# Another Tachometer for under 25.00? (Mechanical speed indicators)



## pebbleworm (Mar 20, 2013)

Undoubtedly old news, but I just picked up a Brown and Sharpe "Vest Pocket Speed Indicator" for about $15.00 U. S.  I've only played with it, but it seems pretty accurate and fun to use.  Using it all day every day would probably get old very fast, but for a quick check on a spindle speed  this and other mechanical speed indicators seem like a (now) inexpensive  and nicely made tool.  All the ones on eBay seem to go for under 20.00.  Am I missing the downside to these?
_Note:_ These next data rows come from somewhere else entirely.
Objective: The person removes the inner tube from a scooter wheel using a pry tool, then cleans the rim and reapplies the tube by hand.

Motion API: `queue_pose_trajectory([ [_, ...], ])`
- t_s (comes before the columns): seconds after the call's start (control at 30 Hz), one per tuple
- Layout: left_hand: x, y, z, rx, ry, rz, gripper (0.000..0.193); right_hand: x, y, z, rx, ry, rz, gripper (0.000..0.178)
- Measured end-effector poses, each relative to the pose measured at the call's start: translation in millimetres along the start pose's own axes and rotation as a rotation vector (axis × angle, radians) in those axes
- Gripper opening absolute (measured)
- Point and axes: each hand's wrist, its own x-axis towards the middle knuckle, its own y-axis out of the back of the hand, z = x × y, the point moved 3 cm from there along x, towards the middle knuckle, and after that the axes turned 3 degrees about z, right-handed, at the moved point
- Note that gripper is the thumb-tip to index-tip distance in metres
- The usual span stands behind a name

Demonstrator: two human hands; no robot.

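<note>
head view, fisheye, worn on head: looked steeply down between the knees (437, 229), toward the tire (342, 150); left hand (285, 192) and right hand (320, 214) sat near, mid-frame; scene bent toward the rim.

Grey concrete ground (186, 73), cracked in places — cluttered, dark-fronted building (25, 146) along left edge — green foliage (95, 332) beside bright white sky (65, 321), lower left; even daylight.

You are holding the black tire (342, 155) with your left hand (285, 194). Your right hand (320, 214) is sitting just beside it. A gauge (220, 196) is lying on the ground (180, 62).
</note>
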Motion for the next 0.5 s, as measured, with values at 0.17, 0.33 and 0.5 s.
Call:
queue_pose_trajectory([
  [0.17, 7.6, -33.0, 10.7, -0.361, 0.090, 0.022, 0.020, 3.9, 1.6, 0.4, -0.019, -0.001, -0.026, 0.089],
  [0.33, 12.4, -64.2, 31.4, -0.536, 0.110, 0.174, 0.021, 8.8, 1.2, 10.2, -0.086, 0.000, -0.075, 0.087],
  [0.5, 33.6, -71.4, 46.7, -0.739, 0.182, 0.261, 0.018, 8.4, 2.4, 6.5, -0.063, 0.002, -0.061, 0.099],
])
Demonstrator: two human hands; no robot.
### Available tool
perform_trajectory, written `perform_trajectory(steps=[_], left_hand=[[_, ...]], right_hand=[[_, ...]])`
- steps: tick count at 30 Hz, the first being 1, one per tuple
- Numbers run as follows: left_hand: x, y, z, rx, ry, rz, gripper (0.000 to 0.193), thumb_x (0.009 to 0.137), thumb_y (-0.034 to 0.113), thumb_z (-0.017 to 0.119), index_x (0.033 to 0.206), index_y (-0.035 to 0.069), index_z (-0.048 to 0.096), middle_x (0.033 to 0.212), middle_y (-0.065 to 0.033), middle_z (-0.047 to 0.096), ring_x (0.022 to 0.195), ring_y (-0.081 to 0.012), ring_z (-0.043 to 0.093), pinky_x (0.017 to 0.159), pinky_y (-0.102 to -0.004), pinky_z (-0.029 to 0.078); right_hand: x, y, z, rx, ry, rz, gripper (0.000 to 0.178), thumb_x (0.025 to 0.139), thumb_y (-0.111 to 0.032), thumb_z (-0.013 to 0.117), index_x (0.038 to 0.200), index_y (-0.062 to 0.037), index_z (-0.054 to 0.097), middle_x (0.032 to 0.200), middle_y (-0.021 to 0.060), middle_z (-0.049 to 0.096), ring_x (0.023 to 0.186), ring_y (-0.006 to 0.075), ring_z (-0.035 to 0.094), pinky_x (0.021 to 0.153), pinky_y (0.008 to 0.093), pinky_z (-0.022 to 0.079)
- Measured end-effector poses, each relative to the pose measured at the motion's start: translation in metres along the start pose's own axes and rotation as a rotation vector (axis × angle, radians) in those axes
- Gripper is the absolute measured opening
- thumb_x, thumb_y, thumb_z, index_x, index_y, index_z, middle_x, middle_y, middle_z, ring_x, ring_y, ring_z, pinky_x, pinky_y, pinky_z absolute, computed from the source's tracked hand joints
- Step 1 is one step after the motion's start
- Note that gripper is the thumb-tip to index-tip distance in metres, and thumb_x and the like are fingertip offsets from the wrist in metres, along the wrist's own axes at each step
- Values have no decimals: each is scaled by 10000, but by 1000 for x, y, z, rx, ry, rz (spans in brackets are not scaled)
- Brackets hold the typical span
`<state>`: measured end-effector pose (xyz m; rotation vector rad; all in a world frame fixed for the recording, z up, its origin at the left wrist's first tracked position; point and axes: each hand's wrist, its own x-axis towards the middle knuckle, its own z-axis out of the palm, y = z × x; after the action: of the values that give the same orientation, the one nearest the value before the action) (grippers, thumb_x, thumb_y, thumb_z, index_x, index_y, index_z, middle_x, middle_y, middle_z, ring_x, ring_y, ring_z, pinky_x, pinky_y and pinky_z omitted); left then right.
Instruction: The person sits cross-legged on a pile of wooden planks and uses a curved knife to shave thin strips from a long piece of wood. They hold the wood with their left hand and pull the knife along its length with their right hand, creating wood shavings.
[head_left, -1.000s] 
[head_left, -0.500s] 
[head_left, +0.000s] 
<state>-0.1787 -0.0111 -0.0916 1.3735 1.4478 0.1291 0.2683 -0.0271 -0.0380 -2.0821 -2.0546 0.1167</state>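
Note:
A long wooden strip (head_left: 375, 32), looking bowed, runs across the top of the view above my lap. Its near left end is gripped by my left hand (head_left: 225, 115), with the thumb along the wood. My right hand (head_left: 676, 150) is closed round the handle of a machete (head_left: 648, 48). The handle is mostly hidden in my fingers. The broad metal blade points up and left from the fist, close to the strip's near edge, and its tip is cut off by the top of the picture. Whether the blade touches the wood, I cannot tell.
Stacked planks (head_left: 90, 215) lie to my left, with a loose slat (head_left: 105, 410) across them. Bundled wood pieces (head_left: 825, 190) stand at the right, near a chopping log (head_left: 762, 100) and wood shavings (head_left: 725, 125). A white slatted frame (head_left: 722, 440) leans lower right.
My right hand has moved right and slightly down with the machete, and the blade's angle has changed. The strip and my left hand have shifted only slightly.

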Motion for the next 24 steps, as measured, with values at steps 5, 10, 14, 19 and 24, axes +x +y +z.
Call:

Apart from needing a clock with a sweep second hand...


----------



## kd4gij (Mar 20, 2013)

:worthless:


----------



## pebbleworm (Mar 20, 2013)

OK... Here are the ones currently on eBay:
http://www.ebay.com/sch/i.html?_trksid=p2050601.m570.l1313&_nkw="speed+indicator"&_sacat=0&_from=R40
Mostly Starretts, a couple of B&S, and some much more expensive Swiss instruments.  Basically, just put the rubber tip on the center of your rotating center, time a minute and count the "pulse"- one beat every 100 revolutions, and a direct reading dial for less than 100 revolutions.  Neat concept, and remember reading in a very old book that they were once expensive.


----------



## pebbleworm (Mar 20, 2013)

OK... Here are the ones currently on eBay:
http://www.ebay.com/sch/i.html?_trksid=p2050601.m570.l1313&_nkw="speed+indicator"&_sacat=0&_from=R40
Mostly Starretts, a couple of B&S, and some much more expensive Swiss instruments.  Basically, just put the rubber tip on the center of your rotating center, time a minute and count the "pulse"- one beat every 100 revolutions, and a direct reading dial for less than 100 revolutions.  Neat concept, and remember reading in a very old book that they were once expensive.


----------



## kd4gij (Mar 20, 2013)

I have a B&S one in my tool box.


----------



## pebbleworm (Mar 20, 2013)

Does yours get a lot of use?  Or does it stay in it's drawer decade after decade?  I'm thinking of adding a variable speed motor to my little lathe, and have an X2 mill on order, so I thought this gizmo would at least give a rough idea of how fast things are turning.


----------